» Task to complete
Your answer should be the lines below from the one holding "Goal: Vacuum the" through the one holding "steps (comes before", copied exactly and with nothing else.

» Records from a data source
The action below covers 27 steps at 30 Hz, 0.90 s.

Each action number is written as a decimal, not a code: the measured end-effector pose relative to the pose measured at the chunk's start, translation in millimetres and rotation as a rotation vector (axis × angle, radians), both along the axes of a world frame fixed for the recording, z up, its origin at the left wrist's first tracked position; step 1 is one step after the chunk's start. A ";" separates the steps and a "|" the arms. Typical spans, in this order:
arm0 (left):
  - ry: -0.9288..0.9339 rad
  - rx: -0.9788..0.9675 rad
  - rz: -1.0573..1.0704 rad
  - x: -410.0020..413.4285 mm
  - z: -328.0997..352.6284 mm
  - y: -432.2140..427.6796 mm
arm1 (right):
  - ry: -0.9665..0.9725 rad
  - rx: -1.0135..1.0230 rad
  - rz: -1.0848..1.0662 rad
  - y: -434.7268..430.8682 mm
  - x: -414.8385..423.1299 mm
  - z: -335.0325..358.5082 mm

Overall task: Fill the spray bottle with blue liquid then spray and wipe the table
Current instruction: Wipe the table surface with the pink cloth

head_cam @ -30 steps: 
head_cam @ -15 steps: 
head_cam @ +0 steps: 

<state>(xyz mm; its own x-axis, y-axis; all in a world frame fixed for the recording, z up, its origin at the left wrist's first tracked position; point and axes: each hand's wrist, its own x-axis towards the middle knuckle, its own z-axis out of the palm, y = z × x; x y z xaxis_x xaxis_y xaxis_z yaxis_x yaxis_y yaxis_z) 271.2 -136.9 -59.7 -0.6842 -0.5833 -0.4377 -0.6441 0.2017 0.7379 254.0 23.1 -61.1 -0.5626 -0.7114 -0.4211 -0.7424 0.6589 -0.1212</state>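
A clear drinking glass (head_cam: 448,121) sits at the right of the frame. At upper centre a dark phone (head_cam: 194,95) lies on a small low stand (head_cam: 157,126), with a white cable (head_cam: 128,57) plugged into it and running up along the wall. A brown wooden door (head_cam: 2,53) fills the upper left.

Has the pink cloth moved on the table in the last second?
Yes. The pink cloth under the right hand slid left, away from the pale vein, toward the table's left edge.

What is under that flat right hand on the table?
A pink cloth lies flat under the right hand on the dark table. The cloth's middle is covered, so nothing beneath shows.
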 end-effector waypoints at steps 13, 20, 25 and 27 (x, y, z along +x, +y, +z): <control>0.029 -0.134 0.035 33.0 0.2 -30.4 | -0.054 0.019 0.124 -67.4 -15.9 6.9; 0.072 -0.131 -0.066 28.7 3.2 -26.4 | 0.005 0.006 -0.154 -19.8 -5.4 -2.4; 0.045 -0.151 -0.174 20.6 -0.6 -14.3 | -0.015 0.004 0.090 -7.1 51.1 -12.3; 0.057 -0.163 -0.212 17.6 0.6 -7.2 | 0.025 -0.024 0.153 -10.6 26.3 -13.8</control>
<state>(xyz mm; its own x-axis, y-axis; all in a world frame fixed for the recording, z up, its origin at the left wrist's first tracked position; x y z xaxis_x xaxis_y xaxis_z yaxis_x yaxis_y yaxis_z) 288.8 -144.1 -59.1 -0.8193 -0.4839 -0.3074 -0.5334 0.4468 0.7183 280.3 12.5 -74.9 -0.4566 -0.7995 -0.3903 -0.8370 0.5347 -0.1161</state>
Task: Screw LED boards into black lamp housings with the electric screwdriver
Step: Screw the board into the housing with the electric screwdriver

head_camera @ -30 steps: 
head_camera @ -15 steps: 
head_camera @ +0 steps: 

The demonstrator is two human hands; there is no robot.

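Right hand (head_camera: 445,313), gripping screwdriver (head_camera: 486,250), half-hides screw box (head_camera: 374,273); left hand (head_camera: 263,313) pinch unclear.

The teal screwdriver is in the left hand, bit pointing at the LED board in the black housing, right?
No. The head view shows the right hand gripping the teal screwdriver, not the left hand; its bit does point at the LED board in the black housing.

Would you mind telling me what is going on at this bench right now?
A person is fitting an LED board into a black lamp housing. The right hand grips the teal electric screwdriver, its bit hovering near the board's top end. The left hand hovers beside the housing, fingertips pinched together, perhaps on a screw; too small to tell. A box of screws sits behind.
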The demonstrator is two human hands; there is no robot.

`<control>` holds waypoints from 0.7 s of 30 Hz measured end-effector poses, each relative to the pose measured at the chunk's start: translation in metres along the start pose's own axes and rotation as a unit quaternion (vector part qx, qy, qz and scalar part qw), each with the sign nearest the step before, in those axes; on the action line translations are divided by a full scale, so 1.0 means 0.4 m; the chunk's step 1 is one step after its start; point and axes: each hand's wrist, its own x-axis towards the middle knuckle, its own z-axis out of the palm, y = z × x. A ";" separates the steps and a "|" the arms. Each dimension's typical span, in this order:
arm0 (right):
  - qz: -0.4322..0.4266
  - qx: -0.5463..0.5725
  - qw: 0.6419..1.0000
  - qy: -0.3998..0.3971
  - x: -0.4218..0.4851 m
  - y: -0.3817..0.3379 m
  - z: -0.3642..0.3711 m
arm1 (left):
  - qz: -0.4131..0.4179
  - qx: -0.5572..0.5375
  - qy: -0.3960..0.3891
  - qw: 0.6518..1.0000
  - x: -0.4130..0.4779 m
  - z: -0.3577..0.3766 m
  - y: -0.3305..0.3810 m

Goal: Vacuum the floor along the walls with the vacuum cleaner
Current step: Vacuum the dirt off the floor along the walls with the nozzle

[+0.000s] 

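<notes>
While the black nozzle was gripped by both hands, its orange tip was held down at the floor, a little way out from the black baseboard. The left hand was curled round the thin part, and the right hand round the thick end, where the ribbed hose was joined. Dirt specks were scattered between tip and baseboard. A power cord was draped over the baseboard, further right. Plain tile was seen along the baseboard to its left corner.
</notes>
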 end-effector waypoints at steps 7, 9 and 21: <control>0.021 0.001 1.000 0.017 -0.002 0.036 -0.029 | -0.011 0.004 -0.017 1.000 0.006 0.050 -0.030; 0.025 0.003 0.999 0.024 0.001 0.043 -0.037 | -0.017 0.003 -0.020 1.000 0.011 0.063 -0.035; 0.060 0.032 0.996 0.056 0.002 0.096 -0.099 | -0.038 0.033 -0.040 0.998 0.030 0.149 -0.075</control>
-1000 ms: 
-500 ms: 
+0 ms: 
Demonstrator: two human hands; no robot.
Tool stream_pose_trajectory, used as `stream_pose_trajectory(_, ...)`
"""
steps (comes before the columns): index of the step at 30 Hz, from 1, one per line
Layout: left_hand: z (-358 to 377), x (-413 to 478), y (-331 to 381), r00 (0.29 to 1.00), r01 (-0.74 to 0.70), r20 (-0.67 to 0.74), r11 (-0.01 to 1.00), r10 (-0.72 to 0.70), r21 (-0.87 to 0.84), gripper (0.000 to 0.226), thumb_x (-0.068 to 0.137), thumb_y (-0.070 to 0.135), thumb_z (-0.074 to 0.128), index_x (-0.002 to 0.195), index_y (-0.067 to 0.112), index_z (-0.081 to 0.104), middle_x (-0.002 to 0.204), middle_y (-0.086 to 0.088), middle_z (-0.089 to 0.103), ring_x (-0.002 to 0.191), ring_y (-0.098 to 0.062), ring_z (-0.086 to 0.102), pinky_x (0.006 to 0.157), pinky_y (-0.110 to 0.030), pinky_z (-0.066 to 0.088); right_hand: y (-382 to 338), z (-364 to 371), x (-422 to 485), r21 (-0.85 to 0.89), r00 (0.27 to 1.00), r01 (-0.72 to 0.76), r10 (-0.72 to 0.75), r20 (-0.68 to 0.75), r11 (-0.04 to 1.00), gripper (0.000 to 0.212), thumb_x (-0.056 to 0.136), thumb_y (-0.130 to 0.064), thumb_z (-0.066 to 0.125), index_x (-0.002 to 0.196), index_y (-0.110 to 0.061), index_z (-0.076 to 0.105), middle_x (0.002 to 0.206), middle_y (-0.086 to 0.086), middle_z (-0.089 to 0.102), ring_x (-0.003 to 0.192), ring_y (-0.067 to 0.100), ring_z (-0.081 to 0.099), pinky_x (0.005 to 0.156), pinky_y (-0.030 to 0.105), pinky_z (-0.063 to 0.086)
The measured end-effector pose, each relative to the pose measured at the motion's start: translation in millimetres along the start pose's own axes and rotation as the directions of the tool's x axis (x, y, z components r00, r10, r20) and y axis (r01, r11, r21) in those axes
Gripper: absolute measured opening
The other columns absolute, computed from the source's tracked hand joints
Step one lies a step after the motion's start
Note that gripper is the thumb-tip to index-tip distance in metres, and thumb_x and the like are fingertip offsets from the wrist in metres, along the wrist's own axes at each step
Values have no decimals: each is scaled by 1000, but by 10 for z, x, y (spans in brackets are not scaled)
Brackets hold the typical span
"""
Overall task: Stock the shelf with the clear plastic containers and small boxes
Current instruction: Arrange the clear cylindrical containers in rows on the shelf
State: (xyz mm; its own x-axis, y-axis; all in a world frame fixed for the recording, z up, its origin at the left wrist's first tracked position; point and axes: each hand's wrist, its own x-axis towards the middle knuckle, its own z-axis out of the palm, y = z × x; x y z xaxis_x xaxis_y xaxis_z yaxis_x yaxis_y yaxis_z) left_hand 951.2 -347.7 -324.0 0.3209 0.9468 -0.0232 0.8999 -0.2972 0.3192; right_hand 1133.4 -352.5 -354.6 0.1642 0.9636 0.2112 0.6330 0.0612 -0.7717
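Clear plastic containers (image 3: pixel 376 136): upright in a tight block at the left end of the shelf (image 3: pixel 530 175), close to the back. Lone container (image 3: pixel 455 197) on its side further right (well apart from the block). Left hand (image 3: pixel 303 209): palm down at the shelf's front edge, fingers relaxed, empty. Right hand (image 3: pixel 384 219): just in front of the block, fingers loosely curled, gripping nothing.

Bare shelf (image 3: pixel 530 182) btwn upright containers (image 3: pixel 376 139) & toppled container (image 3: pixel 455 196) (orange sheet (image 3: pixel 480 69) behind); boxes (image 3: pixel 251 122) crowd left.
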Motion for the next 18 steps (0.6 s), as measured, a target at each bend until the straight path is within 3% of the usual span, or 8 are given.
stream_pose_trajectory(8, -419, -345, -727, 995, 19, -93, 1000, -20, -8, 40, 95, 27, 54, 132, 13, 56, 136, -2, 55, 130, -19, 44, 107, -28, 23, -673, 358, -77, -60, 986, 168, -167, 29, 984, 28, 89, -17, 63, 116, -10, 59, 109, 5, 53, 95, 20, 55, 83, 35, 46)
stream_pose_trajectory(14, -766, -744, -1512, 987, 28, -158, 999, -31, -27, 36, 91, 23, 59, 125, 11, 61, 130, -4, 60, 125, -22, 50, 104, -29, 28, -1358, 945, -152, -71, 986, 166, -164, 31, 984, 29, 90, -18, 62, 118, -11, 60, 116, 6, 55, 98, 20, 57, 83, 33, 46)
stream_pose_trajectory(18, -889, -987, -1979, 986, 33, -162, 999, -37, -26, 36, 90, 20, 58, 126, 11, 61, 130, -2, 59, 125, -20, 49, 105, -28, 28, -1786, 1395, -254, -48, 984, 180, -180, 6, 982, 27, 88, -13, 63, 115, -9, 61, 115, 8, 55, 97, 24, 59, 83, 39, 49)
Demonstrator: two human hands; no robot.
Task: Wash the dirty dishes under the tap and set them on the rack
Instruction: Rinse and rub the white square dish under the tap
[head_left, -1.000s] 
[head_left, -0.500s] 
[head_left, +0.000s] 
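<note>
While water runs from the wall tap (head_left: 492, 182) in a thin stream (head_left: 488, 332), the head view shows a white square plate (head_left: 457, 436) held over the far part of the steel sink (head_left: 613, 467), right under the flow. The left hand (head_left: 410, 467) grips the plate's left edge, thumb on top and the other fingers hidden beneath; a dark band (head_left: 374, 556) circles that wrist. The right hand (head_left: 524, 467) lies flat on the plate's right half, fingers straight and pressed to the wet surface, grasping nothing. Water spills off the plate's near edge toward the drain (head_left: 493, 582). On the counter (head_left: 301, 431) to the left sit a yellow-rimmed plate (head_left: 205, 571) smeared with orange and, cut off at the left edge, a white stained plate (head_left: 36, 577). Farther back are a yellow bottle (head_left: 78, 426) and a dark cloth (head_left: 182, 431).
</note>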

» Output of the task
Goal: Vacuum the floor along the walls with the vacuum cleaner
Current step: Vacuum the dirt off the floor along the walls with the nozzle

[+0.000s] 

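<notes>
While the black nozzle was gripped by both hands, its orange tip was held down at the floor, a little way out from the black baseboard. The left hand was curled round the thin part, and the right hand round the thick end, where the ribbed hose was joined. Dirt specks were scattered between tip and baseboard. A power cord was draped over the baseboard, further right. Plain tile was seen along the baseboard to its left corner.
</notes>
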 end-effector waypoints at steps 7, 9 and 21: <control>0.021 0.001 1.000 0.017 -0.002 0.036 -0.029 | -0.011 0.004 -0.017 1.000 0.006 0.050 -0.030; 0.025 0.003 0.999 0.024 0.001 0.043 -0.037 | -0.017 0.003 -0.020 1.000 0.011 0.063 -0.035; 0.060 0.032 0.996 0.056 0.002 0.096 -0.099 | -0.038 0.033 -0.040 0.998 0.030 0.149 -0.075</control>
-1000 ms: 
-500 ms: 
+0 ms: 
Demonstrator: two human hands; no robot.
Tool stream_pose_trajectory, used as `stream_pose_trajectory(_, ...)`
"""
steps (comes before the columns): index of the step at 30 Hz, from 1, one per line

The exercise is finished.